## Work instruction
Repeat the data verbatim, images excluded.

## Data
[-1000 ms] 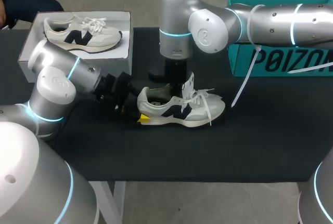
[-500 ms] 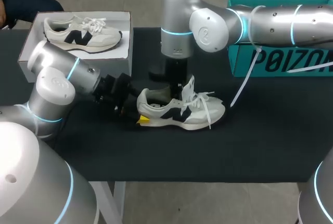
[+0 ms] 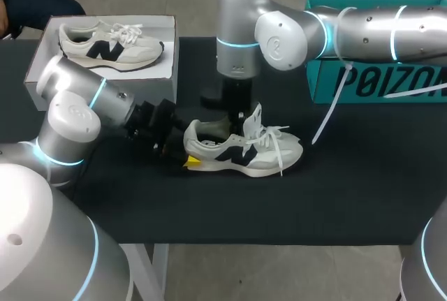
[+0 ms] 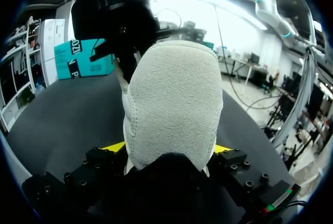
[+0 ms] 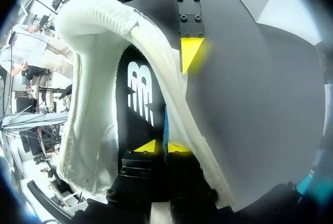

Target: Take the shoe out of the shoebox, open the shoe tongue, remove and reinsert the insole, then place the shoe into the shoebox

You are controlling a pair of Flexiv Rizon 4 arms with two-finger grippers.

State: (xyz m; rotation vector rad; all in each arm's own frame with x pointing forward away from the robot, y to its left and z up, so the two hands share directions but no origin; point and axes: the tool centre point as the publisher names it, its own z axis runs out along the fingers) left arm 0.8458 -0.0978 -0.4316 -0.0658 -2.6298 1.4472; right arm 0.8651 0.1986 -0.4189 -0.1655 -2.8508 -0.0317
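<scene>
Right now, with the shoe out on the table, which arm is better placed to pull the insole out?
Probably the right. The right fingers are inside the shoe, pinching the insole edge; the left fingers clamp the heel, steadying it.

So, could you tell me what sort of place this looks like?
Probably a robotics lab bench: left arm and right arm meet at a shoe on a black table, beside a white shoebox and a teal box.

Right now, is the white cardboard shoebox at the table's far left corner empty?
No, a cream-white sneaker with a black logo lies inside the white cardboard shoebox.
</scene>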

## Expected answer
[-1000 ms] 
[-500 ms] 
[+0 ms] 
[+0 ms] 
[+0 ms] 

Target: Take the shoe out of the shoebox, open the shoe tongue, remove and reinsert the insole, then place the shoe into the shoebox

You are controlling a pair of Flexiv Rizon 4 arms with two-finger grippers.

State: (xyz m; rotation vector rad; all in each arm's own frame with x pointing forward away from the robot, y to its left and z up, so the two hands share directions but no origin; point and axes: the tool centre point as the publisher names it, its own z axis runs out along the fingers) left arm 0.8458 -0.0978 -0.4316 -0.0658 -2.6298 1.4472; right arm 0.8651 0.1986 -0.4189 -0.1655 -2.8508 -0.0317
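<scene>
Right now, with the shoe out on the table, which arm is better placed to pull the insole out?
Probably the right. The right fingers are inside the shoe, pinching the insole edge; the left fingers clamp the heel, steadying it.

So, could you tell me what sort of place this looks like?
Probably a robotics lab bench: left arm and right arm meet at a shoe on a black table, beside a white shoebox and a teal box.

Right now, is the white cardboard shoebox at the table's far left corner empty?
No, a cream-white sneaker with a black logo lies inside the white cardboard shoebox.
</scene>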

What the exercise asked for is now complete.